Monday, November 14, 2016

Beyond Black & White: Breaking Down the Election in 5 Points

*Due to the the unique polarization of this election and how so many marginalized members of my community and readers are adversely affected I've decided to write this post.*

Oppression is beyond black and white - there are levels to this.
What happened last week was a symptom of something that's bigger than party lines, and I've spent the days since attempting to sort it all out. I keep coming back to our basic needs as humans and what motivates us. I've appreciated the thoughtful posts immediately following the election regarding what a vote for a hate-monger stands for, but I'm thinking beyond that.

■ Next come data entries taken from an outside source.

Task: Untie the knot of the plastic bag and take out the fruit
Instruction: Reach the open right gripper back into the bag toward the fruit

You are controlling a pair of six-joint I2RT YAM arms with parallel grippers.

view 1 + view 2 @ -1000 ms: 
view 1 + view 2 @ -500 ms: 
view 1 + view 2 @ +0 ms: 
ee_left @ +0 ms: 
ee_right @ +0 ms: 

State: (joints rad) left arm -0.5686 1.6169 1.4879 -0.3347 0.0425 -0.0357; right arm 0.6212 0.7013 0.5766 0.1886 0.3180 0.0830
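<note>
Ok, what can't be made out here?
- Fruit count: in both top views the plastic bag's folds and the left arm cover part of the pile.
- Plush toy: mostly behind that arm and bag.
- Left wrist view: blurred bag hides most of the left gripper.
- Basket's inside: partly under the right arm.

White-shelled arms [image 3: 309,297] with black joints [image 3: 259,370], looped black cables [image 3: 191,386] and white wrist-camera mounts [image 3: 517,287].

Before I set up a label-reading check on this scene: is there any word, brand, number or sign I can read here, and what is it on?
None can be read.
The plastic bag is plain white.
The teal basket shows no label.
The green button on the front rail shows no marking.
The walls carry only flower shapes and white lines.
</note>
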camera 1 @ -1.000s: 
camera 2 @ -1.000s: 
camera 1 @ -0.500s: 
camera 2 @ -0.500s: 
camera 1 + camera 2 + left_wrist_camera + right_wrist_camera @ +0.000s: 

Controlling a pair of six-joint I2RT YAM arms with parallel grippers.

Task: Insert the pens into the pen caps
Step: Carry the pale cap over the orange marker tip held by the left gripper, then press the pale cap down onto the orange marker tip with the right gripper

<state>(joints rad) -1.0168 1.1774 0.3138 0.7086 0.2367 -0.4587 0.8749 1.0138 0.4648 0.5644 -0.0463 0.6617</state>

1) The Significance of 2043

What we are experiencing on a macro level are the dying gasps of those who are fearful of the inevitable demographic changes coming to our country. For what's happening in the U.S. I found this helpful in understanding how we got here - note this is dated May 2016:

2) There May Be Hope in the Stats but Apathy, Marginalization and the Education Gap are Real

Looking at the data we know about 45% of eligible voters didn't vote, and of the 55% who did the two major party candidates split them nearly evenly with Clinton slightly edging out her opponent, one who ran his campaign built on a pillars of racism, misogyny and xenophobia:

I've been having a lot of thoughts about that 45% though. I wonder who they are and perhaps what kept them from voting. I know marginalization drove people to go to the polls who may not have participated in past elections, so much so that some were able to look past issues that would also marginalize their fellow citizens on a human rights level. I also know that based on the two major candidates and general sentiments about our voting process, apathy definitely had a part to play. 

And while I'm not a member of any political party, I found a semblance of hope in the younger voting demographic:

Via: Eliza Byard on Twitter

From an educational perspective, I suggest spending time with Pew Research data - it's not about Monday morning quarterbacking; instead this is about preparing for the future: 

"Among whites, Trump won an overwhelming share of those without a college degree; and among white college graduates – a group that many identified as key for a potential Clinton victory – Trump outperformed Clinton by a narrow 4-point margin." - Source: Pew Research November 9, 2016

Now for the most debated topic: the support that black women vs. white women had for Hillary Clinton; 94% vs. 53%, respectively:
I had to sit with this for days, and I'm still unpacking this. Stockholm Syndrome was the first thing that came to mind which Luvvie echoed in her commentary:

"When you've learned patriarchy so well that you learned to hate women even though you're a woman." 

Sit. On. That. 

This is heavy and there are so many levels to this - more than I'm willing to cover in this space.

I also understand the trepidation that black men had for Hillary Clinton leaving 13% of them to vote for her opponent.

4) Emotional vs. Rational Thinking

There is a real emotional component to the election on both sides. This cannot be dismissed, and while I remained stoic throughout the election night watch party it wasn't until my 6 year old Nia woke up the day after the election and cried uncontrollably over the results that I lost it. While I know this was important to show her that it's OK to express emotion, we also reassured her that the president is not a king and that we ultimately, would do our best to protect her. 

The important aspect of emotion for me is that I believe it spurs action. Pain points were hit and that's what spurred people to go to the polls on both sides. This cannot be denied. We also shouldn't be dismissive of people's emotional reaction to the election especially the fear that many marginalized groups are feeling. This also goes for people who keep telling people to trust in God.  

5) Now We Strategize  

This is the part I'm at working on now. I believe there has to be a short, mid and long-term action plan. There are several resources that are starting to be compiled and in the short-term, I'm focused immediately on my family bouncing back from this. Someone tried to tell me I should shield my children from politics. Nope! Unfortunately, I don't have that luxury. I have a very smart, black, 6 year old, and I would rather I educate her and keep ahead of someone who may call her the N-word or she overhear something that concerns her. I'm pre-empting that on an age appropriate level. 

Local community involvement is next on my list, and while I feel somewhat insulated now living in Massachusetts, I can't just think about "my 4 and no more." Yes, it's a start, but I have to think beyond that.

In this space, I'm also working on creating a round-up of resources for parents of all backgrounds who want to surround their children with positive role-models to reinforce and build their self-esteem to counter what is about to enter the White House. I was always confident in my children seeing and hearing President and First Lady Obama, and I intend to continue to curate this same level of positive images for my children. Many friends and family have expressed that they would like to do the same. Unfortunately, some have confused this as slut-shaming and instead it represents a counterpoint to the hypocrisy that the current First Family had to endure. 

Long-term I'll be looking for ways to combat the apathy, marginalization and education gap I mentioned above. 

It's a lot to take on, but I'm willing to do the work. Will you join me?